**Exercise requirements:** Look through the listing for the string "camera" and copy out every line that holds it.

**Material provided:**
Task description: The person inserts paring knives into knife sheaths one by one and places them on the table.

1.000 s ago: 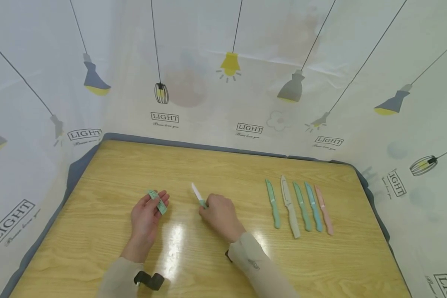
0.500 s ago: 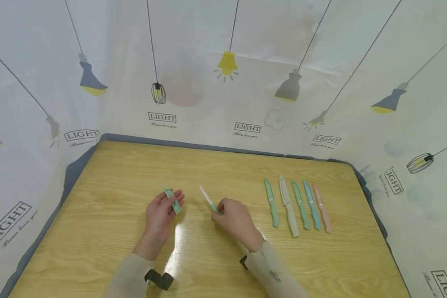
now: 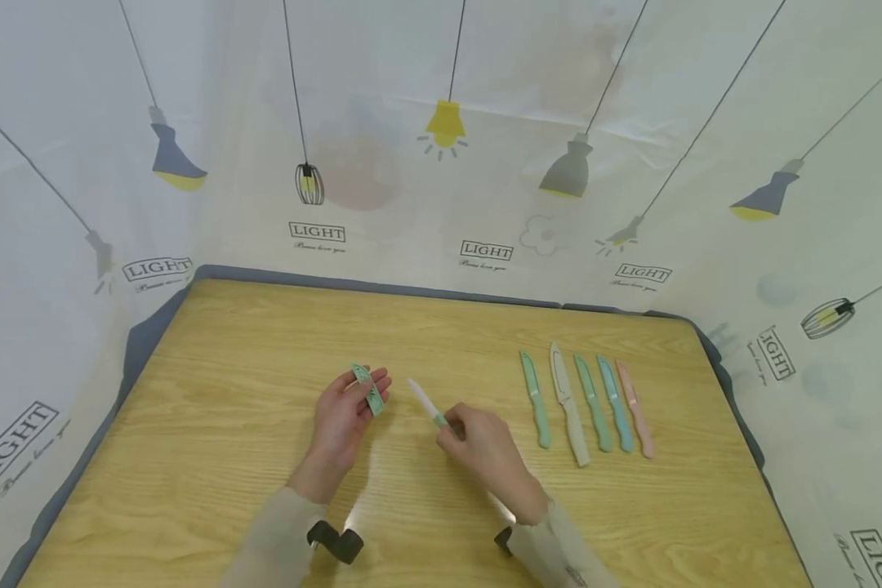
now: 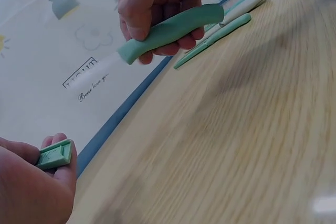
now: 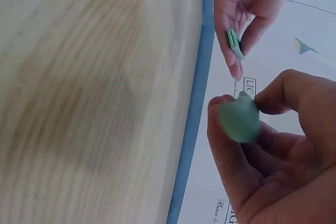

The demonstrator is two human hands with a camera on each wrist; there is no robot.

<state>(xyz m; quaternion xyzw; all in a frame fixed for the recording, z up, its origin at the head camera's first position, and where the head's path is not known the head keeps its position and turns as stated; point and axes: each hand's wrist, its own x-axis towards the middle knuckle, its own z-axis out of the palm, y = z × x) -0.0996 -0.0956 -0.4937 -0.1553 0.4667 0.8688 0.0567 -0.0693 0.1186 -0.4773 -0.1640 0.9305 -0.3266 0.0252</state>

**Solution to this problem:**
The demonstrator is two human hands with a camera on each wrist; there is no robot.
<state>(xyz m; quaternion xyzw; all in a frame fixed for the recording, z up, its origin at the head camera's first position, and where the head's path is not known the head keeps its position and turns as stated; point and axes: each hand's wrist, its own x-axis towards the middle knuckle, its own z-axis out of the palm, y = z × x) -0.0996 -0.0956 -0.4937 -0.1553 0.4667 0.8688 0.0567 -0.0693 0.1186 -0.4773 -0.1640 0.9305 -0.3266 0.0252</state>

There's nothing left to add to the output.